▶ What you need to do:
The string "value" may appear on lines of the entries below; report how many such lines there are, and only that.

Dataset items
<<<<

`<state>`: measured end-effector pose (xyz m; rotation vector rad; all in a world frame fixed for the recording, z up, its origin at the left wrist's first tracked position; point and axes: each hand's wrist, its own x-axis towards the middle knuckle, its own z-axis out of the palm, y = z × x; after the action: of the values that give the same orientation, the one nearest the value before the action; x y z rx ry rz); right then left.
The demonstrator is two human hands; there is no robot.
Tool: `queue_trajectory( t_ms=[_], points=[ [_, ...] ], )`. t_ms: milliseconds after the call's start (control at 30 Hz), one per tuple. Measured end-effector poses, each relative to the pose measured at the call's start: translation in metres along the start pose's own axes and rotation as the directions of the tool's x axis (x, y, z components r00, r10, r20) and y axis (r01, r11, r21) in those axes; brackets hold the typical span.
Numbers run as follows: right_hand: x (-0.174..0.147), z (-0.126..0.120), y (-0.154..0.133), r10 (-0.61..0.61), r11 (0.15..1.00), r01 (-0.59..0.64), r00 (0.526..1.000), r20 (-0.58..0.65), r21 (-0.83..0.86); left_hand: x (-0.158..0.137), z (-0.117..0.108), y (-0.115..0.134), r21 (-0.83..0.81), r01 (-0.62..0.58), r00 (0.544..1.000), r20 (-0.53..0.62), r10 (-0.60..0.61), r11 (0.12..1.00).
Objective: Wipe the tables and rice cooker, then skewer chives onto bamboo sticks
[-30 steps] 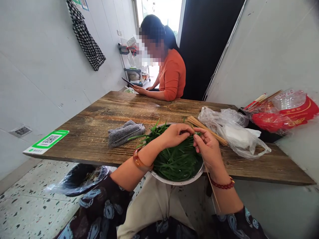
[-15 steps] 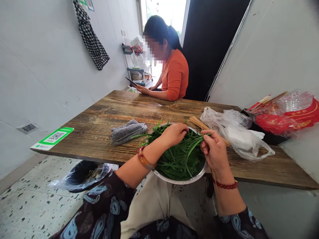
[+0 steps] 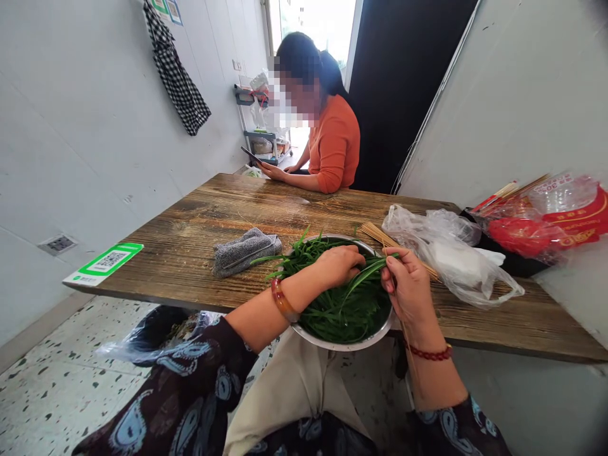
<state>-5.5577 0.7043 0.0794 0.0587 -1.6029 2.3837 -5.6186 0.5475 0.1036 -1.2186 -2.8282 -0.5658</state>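
A metal bowl (image 3: pixel 349 346) full of long green garlic chives (image 3: pixel 339 315) rests at the table's near edge, above my lap. My left hand (image 3: pixel 339 265) is in the bowl from the left, its fingers curled down into the leaves; the fingertips are partly hidden. Over the bowl's right rim, my right hand (image 3: pixel 406 278) pinches a small bunch of chives together with a thin bamboo skewer (image 3: pixel 407 339). The skewer runs down past my wrist, and its tip shows just above my fingers. More bamboo skewers (image 3: pixel 375 233) lie on the table behind the bowl.
On the wooden table (image 3: pixel 190 218) are a grey cloth (image 3: pixel 247 252), clear plastic bags (image 3: pixel 456 259) and a black box (image 3: pixel 498 250) of red packaging. Across from me sits a person in orange (image 3: pixel 337 142) with a phone. A lined bin (image 3: pixel 156 332) stands below left.
My left hand has moved slightly right and lower into the chives. My right hand stays nearly in place, and the skewer now shows below it along the wrist.
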Motion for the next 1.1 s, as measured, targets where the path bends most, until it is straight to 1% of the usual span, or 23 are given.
queue_trajectory(
  t_ms=[133,200,267,300,367,400,433,467,533,600,667,700,767,867,1000,1067,1100],
  points=[
    [0.0,0.001,0.0,-0.012,1.0,0.012,1.0,0.014,-0.008,0.0,-0.002,0.002,0.073,0.031,0.999,0.031,-0.033,0.997],
    [0.001,0.001,0.0,-0.015,1.0,0.015,1.0,0.02,-0.012,0.001,-0.004,0.0,0.071,0.044,0.999,-0.007,-0.043,0.997],
    [0.001,0.001,0.0,-0.014,1.0,0.014,1.0,0.023,-0.016,0.003,-0.008,-0.003,0.04,0.088,0.987,-0.136,-0.082,0.995],
    [0.001,0.001,0.0,-0.012,1.0,0.012,1.0,0.026,-0.018,0.004,-0.011,-0.005,0.004,0.117,0.969,-0.218,-0.114,0.993],
    [0.002,0.0,0.001,-0.008,1.0,0.009,0.999,0.038,-0.026,0.004,-0.016,-0.008,-0.131,0.167,0.913,-0.353,-0.203,0.977],
    [0.002,0.0,0.002,-0.006,0.999,0.007,0.999,0.045,-0.032,0.004,-0.018,-0.009,-0.219,0.175,0.889,-0.384,-0.249,0.96],
    [0.002,0.0,0.002,-0.004,0.999,0.006,0.999,0.053,-0.04,0.004,-0.02,-0.009,-0.311,0.169,0.876,-0.387,-0.287,0.935],
    [0.002,0.0,0.002,-0.002,0.999,0.004,0.998,0.061,-0.048,0.004,-0.022,-0.008,-0.4,0.154,0.874,-0.372,-0.313,0.903],
    [0.002,-0.001,0.003,-0.002,0.998,0.006,0.997,0.071,-0.064,0.003,-0.022,-0.006,-0.55,0.112,0.886,-0.322,-0.333,0.828],
    [0.002,-0.001,0.003,-0.005,0.997,0.01,0.997,0.074,-0.075,0.002,-0.022,-0.004,-0.648,0.079,0.898,-0.283,-0.336,0.757],
    [0.002,-0.001,0.003,-0.009,0.997,0.014,0.997,0.072,-0.073,0.002,-0.022,-0.003,-0.692,0.069,0.901,-0.266,-0.342,0.718],
    [0.002,-0.001,0.003,-0.01,0.998,0.015,0.997,0.073,-0.067,0.001,-0.022,-0.002,-0.695,0.07,0.901,-0.264,-0.345,0.716],
    [0.001,-0.001,0.003,-0.012,0.998,0.016,0.997,0.073,-0.055,0.001,-0.023,-0.001,-0.671,0.08,0.897,-0.275,-0.347,0.737],
    [0.001,0.0,0.004,-0.012,0.999,0.016,0.997,0.072,-0.052,0.0,-0.026,0.0,-0.577,0.104,0.886,-0.316,-0.339,0.81],
    [0.001,0.0,0.004,-0.011,0.998,0.015,0.997,0.076,-0.059,0.0,-0.029,0.003,-0.451,0.116,0.894,-0.341,-0.291,0.885],
    [0.001,-0.001,0.004,-0.013,0.998,0.018,0.997,0.082,-0.062,0.0,-0.028,0.004,-0.426,0.117,0.892,-0.352,-0.284,0.897],
    [0.001,-0.001,0.004,-0.014,0.998,0.019,0.996,0.084,-0.064,0.0,-0.027,0.005,-0.442,0.122,0.894,-0.339,-0.291,0.889]
  ],
)
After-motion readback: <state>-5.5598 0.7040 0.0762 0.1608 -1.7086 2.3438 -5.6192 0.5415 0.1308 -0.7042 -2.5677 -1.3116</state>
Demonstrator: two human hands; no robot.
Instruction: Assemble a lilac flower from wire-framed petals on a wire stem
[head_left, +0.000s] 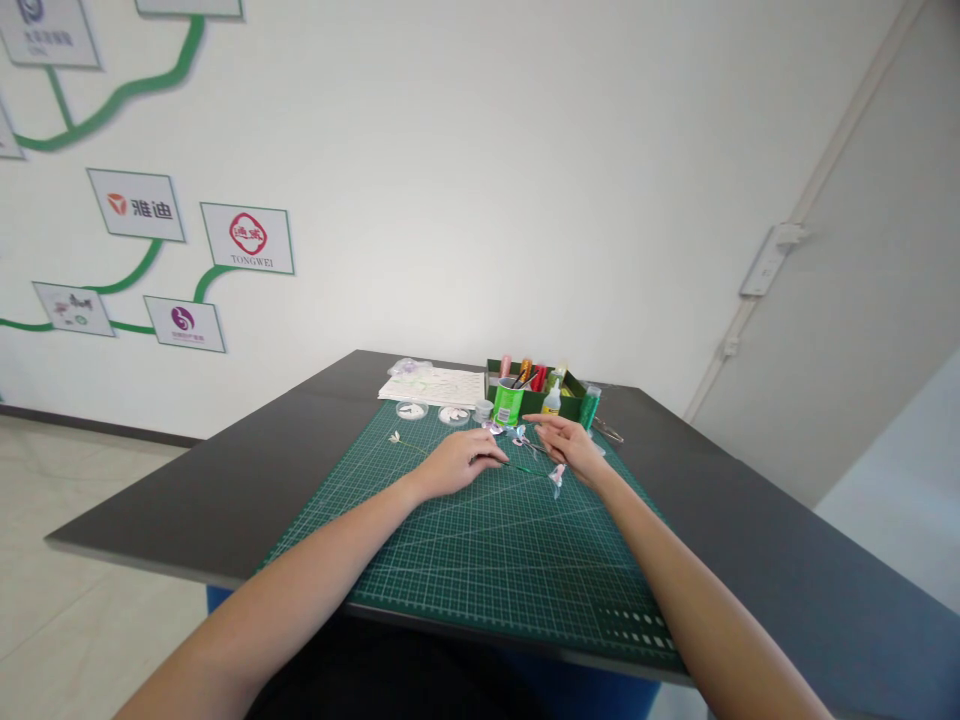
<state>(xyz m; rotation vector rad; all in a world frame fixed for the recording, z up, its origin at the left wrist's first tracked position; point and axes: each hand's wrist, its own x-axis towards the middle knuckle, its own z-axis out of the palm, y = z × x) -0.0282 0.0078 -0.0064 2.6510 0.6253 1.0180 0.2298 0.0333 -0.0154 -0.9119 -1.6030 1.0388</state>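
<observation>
My left hand (459, 462) rests low over the green cutting mat (480, 560), its fingers closed on a thin green flower stem (525, 468). At the stem's right end is a small pale pink and white flower (557, 475), just below my right hand (570, 447). That hand hovers with its index finger stretched to the left and the other fingers loosely bent; I see nothing clearly held in it. Small pinkish and bluish petal pieces (517, 433) lie by its fingertips, along with a thin dark item too small to name. Another stem with a white blossom (395, 438) lies at left.
Beyond my hands stand a green can (508, 402) with tools, a glue bottle (552, 400) and a dark green box (571, 405) of colored rolls. Two shallow dishes (412, 411), white sheets (435, 385) and metal scissors or pliers (607, 431) are nearby. A white wall stands behind.
</observation>
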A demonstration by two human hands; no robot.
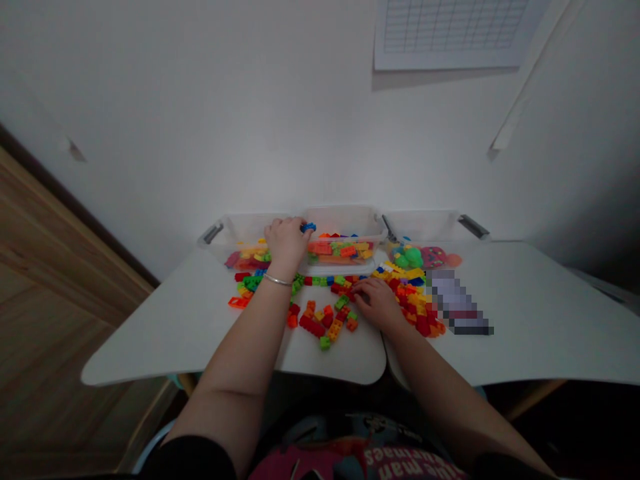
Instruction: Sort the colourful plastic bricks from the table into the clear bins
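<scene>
My left hand (287, 243) is raised over the clear bins and pinches a blue toy brick (309, 227) near the rim of the middle bin (345, 215). Orange, green, yellow and red bricks lie inside that bin. Lower and to the right, my right hand (377, 302) rests among loose bricks on the white table, its thumb and fingers closed about a red toy brick (353, 291). Part of that brick is hidden by the fingers. In front of the hands lie scattered bricks, among them a long red brick (312, 325) and a green brick (325, 343).
The left bin (240, 227) holds yellow and pink pieces; the right bin (425, 223) has green and pink toys. A heap of red and yellow bricks (423, 317) sits beside a pixelated object (457, 300). A wall stands behind. Two tabletops (170, 333) meet at a seam.
</scene>
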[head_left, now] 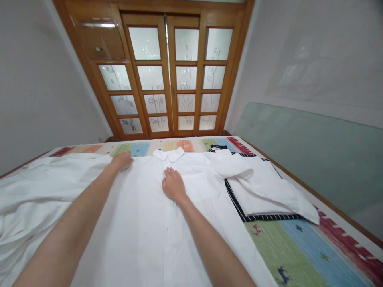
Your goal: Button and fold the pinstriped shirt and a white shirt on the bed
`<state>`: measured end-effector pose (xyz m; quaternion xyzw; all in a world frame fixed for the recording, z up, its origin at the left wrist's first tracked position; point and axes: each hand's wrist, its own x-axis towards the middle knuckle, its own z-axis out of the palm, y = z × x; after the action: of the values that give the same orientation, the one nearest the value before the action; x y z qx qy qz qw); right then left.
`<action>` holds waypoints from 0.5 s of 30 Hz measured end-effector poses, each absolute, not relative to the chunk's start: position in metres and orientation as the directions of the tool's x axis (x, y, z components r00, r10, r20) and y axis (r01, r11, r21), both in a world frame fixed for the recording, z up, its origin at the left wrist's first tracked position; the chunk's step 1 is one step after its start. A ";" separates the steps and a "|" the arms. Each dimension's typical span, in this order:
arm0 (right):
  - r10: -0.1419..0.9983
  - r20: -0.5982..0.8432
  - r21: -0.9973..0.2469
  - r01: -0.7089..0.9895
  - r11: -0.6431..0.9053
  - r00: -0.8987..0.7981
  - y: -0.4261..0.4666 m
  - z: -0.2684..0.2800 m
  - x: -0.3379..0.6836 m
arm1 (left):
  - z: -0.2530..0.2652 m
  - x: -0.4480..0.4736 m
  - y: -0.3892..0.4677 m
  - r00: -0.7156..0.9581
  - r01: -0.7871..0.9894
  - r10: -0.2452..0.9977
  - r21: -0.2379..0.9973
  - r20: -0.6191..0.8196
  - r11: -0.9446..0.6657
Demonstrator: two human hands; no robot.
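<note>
A white collared shirt (140, 223) lies spread front up, its collar (169, 154) at the far end. At the shoulder left of the collar, my left hand (122, 160) has its fingers curled onto the cloth in a closed grip. My right hand (173, 183) rests on the front placket just below the collar, fingers bent slightly and a little apart, pressing the fabric. The sleeve (236, 169) on the right stretches outward over white cloth with black striped trim (263, 218). Loose white fabric (36, 187) lies in folds at the left; whether it belongs to the shirt I cannot tell.
Beneath everything is a colourful patterned cover (287, 249) with green, blue and red bands. A pale green panel (299, 139) stands along the right edge. Wooden doors with glass panes (170, 79) are beyond the far edge, between white walls.
</note>
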<state>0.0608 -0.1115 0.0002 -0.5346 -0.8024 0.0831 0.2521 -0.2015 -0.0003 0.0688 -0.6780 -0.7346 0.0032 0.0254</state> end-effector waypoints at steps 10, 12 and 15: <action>0.903 0.314 -0.406 0.818 0.408 -0.295 -0.112 0.002 0.061 | 0.062 -0.164 0.017 0.017 0.996 0.999 -0.086 -0.028 -0.019; 0.903 0.315 -0.409 0.816 0.408 -0.294 -0.112 0.002 0.061 | 0.059 -0.160 0.021 0.027 0.996 1.000 -0.081 -0.012 -0.028; 0.902 0.316 -0.411 0.814 0.410 -0.294 -0.112 0.002 0.061 | 0.056 -0.159 0.023 0.024 0.997 0.999 -0.077 0.030 -0.021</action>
<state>0.0609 -0.1122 0.0020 -0.5363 -0.7998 0.0859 0.2554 -0.1587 0.0225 0.0560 -0.7144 -0.6985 0.0161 0.0379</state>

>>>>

▶ Response below:
2